King Gartnait had been so pleased to have Sorsha back that he made generous gifts to her companions Nyfain and Dioras, including a small roundhouse that had become vacant after the last occupant perished from the coughing fever. As their body was burnt in a pyre outside the house, Dioras, Sorsha, and Nyfain moved in.
Paltry rays of sun streaked through the fog onto the slanting thatched roof of the roundhouse. Nyfain was hanging linen garments on a rope affixed to the roof and stretching to the trunk of a nearby tree. She turned and waved as Sorsha walked across the clearing. Dioras sat on a stump, striking a rock along the length of his new sword. He looked up and smiled.
r /> Through the first moon of autumn, Sorsha had stayed with them, but as the nights grew longer, Sorsha would linger in the forest alone with her horse, Nema, until well after sunset, unable to tear herself away from the serenity of isolation. While she did her rounds with Serenn in Caercaled, Nema returned to the stable Dioras had built next to the roundhouse. Now, Nema’s black head popped out over the half-door, and he whinnied to welcome Sorsha’s return.
“I missed you when you came home this morning,” Dioras said, with a coy smile.

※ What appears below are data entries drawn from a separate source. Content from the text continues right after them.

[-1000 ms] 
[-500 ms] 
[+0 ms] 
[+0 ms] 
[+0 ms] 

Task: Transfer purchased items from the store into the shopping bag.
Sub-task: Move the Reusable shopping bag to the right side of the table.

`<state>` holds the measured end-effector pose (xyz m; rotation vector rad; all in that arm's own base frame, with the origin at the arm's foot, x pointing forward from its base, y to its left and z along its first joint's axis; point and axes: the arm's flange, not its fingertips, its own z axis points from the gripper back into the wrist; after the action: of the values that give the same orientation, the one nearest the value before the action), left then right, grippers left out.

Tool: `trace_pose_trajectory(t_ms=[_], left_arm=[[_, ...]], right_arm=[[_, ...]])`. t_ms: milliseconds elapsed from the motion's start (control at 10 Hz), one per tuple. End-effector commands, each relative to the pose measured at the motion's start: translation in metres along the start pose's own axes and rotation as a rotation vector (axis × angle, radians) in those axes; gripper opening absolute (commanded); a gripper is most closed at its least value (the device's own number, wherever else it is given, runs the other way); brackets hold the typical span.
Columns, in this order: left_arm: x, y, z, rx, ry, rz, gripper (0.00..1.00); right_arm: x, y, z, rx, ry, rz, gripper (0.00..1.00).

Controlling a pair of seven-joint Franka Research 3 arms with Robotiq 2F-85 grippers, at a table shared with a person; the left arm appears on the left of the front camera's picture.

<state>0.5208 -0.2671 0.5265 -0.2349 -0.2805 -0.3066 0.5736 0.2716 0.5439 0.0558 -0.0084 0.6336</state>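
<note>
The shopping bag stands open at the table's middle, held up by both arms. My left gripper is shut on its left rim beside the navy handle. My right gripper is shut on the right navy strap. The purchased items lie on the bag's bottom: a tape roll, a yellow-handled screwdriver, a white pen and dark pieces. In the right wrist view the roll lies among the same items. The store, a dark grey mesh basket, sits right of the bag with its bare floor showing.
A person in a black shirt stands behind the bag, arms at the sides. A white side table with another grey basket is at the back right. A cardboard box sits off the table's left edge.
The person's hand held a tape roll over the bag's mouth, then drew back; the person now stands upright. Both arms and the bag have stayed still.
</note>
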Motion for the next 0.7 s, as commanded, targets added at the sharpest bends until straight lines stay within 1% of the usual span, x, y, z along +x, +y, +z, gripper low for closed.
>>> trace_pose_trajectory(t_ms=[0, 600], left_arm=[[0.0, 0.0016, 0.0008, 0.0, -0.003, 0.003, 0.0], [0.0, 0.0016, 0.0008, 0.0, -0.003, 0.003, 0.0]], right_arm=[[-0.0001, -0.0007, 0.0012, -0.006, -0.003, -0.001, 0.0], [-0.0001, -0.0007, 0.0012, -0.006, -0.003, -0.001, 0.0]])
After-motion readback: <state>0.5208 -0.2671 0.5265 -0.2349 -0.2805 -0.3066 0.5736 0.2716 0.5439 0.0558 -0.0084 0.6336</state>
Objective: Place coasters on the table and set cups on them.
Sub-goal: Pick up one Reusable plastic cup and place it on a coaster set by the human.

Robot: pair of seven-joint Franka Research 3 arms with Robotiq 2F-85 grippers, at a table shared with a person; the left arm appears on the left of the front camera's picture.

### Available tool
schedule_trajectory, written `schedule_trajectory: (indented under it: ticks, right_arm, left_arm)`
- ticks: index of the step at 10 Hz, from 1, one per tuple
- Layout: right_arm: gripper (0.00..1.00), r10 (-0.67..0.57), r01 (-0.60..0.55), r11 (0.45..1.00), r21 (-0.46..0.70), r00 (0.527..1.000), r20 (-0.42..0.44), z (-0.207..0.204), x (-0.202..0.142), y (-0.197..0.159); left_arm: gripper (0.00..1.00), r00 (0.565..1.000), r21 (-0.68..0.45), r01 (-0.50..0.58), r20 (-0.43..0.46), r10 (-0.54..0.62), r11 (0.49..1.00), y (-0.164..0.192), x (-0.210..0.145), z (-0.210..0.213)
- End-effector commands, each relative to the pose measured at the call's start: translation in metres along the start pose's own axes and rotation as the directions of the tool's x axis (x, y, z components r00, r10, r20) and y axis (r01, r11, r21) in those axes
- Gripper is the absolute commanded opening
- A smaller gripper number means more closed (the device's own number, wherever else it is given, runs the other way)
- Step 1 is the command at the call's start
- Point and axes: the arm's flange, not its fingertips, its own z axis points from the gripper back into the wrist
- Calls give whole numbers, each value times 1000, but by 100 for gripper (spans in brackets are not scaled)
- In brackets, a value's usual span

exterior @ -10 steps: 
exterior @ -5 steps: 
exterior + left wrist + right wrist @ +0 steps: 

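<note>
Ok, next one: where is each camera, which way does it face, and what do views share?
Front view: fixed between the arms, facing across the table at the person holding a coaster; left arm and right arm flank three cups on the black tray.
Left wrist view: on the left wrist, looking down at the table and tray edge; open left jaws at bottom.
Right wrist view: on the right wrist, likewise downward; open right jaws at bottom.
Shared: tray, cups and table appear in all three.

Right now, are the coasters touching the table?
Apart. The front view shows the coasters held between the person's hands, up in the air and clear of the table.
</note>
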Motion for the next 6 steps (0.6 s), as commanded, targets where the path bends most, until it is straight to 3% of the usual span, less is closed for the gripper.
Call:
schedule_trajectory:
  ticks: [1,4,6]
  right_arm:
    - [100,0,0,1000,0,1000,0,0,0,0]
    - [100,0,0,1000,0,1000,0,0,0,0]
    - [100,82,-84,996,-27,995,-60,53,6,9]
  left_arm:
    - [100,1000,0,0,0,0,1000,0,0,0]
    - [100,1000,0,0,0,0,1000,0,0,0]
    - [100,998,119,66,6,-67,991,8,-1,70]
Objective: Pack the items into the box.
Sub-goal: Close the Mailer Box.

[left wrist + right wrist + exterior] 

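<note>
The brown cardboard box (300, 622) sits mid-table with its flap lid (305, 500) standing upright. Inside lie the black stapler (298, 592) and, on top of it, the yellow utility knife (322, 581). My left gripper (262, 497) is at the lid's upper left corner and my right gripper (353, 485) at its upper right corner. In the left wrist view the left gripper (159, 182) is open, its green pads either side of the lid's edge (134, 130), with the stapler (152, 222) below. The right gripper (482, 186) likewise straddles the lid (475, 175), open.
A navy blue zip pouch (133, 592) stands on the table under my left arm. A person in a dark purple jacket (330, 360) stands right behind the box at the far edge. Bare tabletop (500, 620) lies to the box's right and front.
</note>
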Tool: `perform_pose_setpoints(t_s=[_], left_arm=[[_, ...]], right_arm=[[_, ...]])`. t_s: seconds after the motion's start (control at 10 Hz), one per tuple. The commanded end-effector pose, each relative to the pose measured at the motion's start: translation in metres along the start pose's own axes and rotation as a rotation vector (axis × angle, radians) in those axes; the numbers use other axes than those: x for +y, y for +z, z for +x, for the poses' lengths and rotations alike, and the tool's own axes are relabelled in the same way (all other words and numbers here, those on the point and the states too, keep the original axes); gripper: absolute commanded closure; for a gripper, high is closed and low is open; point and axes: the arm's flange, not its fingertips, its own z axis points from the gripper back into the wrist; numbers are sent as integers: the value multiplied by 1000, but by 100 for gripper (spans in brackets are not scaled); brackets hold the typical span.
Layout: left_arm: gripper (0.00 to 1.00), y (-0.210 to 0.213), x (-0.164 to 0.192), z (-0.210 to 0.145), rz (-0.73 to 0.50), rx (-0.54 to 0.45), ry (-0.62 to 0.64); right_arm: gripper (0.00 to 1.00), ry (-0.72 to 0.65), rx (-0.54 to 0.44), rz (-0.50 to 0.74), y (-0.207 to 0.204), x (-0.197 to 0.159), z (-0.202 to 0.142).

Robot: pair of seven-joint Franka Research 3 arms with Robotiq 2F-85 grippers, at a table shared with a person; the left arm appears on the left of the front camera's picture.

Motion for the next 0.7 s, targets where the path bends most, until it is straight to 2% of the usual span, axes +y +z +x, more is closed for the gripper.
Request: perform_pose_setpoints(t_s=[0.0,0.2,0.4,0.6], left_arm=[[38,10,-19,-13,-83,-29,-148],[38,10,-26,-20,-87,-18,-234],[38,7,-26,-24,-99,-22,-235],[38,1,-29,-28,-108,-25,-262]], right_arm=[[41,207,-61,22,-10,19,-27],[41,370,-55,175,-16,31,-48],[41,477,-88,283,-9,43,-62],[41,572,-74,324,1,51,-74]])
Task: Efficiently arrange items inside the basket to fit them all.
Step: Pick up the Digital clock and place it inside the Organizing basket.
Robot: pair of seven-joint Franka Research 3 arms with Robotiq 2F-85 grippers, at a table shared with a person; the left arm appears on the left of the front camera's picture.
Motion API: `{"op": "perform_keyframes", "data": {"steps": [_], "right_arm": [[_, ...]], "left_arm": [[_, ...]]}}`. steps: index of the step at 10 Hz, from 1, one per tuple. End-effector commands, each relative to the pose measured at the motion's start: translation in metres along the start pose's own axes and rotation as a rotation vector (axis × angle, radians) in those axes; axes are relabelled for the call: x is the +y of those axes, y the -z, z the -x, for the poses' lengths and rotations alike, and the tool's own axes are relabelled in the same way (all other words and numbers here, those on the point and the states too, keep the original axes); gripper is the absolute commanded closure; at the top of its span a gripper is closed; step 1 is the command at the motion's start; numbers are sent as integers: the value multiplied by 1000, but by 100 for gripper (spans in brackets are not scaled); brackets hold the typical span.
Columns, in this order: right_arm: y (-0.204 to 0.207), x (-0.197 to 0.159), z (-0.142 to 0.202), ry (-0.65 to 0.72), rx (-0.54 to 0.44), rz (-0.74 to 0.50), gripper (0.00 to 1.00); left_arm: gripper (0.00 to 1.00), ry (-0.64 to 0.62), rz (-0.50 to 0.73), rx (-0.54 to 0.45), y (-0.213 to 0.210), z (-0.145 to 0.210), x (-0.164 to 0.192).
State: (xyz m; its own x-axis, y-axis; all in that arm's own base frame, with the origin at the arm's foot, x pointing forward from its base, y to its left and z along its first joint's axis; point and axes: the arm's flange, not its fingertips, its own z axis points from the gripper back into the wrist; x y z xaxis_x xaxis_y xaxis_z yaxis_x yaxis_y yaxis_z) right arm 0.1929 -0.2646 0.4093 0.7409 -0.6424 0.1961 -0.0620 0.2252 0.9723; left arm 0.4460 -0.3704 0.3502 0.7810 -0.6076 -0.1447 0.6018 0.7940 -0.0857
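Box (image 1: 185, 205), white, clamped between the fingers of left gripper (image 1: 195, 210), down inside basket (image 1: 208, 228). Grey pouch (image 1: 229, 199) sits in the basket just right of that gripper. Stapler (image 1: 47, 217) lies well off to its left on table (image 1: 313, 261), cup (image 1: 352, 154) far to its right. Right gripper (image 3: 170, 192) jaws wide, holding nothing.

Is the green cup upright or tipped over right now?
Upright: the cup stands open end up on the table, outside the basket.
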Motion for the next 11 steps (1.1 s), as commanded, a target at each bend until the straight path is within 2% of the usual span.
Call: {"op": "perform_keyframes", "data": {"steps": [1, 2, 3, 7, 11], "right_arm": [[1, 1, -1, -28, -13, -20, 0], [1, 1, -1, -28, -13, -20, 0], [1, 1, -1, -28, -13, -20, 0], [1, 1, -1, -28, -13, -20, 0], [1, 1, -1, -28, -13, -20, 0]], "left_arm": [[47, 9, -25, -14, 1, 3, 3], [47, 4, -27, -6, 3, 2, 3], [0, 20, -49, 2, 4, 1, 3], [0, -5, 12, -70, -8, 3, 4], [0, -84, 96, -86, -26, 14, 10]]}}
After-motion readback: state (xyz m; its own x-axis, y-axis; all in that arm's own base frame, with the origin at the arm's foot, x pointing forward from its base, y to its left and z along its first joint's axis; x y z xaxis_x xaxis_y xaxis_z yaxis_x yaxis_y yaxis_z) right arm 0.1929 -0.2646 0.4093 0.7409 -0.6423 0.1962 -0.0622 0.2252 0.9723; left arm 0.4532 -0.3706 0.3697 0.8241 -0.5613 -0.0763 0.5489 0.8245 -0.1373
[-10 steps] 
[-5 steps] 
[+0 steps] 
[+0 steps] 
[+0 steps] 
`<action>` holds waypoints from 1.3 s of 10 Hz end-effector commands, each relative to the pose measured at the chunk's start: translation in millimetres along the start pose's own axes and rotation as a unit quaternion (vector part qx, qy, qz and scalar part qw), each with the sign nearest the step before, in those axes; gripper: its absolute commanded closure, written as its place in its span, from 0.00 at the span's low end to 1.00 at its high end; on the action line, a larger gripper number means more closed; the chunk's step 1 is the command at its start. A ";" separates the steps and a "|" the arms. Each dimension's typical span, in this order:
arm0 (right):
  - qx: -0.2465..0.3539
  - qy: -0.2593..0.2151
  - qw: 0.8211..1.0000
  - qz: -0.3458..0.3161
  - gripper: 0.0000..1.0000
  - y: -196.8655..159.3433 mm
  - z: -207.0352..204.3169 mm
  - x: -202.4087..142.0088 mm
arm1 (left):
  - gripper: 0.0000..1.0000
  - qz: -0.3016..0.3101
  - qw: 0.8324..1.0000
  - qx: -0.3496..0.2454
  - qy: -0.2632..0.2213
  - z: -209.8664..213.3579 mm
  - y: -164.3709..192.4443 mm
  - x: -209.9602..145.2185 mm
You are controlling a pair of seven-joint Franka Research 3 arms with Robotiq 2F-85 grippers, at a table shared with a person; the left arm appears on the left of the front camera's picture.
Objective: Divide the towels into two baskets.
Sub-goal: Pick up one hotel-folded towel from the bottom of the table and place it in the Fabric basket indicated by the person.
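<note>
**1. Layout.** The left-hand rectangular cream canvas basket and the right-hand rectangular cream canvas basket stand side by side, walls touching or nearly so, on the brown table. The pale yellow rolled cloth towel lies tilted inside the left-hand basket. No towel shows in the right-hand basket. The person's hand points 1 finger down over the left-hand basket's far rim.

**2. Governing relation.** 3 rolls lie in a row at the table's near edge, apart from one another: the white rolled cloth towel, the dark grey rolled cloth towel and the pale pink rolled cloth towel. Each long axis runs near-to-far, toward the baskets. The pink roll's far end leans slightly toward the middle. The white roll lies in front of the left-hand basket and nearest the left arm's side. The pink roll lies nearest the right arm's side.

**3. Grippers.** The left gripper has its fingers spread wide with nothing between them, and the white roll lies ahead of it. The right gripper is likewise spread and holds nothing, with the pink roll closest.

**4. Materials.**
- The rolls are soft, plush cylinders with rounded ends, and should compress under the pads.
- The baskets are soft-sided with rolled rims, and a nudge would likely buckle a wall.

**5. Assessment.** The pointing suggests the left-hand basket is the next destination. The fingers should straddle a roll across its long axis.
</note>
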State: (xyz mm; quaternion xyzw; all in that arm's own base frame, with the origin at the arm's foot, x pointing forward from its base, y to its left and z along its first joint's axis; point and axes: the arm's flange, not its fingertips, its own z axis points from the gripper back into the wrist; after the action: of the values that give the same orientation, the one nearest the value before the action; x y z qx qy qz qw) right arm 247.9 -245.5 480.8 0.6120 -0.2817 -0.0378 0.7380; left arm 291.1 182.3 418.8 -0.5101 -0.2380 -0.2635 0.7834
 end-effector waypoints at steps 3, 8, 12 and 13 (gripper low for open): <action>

Sorsha kissed Nema and glanced at Dioras over her shoulder. “You were out cold. Were you drinking with the Caledon warriors again?”
“Yes.”
“Any news?” Nyfain called over.
“Just the same,” Dioras said. “They are leaving for the Great Wall as soon as the solstice approaches. Their excitement, I will admit, is endearing, and I’ve been wondering if…”
“You want to go with them?” Sorsha turned to him.
“I do. Is that so bad?”
“Why would it be bad?”
Dioras shrugged. “You don’t seem that keen on the warriors or on killing Romans.”
“I have nothing against the warriors. But I know when I’m not welcome.”
“They all think I’m brave for living with you,” Dioras said. “They think you’re an evil spirit let loose from Tirscath.”
Sorsha smirked. “An improvement on the whole spy thing, I suppose.”
“I still don’t know how you get away with healing people and everyone thinking its Serenn,” Nyfain said to Sorsha. She then turned to Dioras. “I think you should go. I’m sure it would be exhilarating to kill some Romans soldiers. I know I would go if I could.”
Dioras and Nyfain smiled at each other, and Sorsha turned back to Nema.
“Sorsha, I should have mentioned this earlier,” Dioras said. “I was talking to Taran and Naoise last night.”
Sorsha grunted and kept patting Nema’s shining black coat.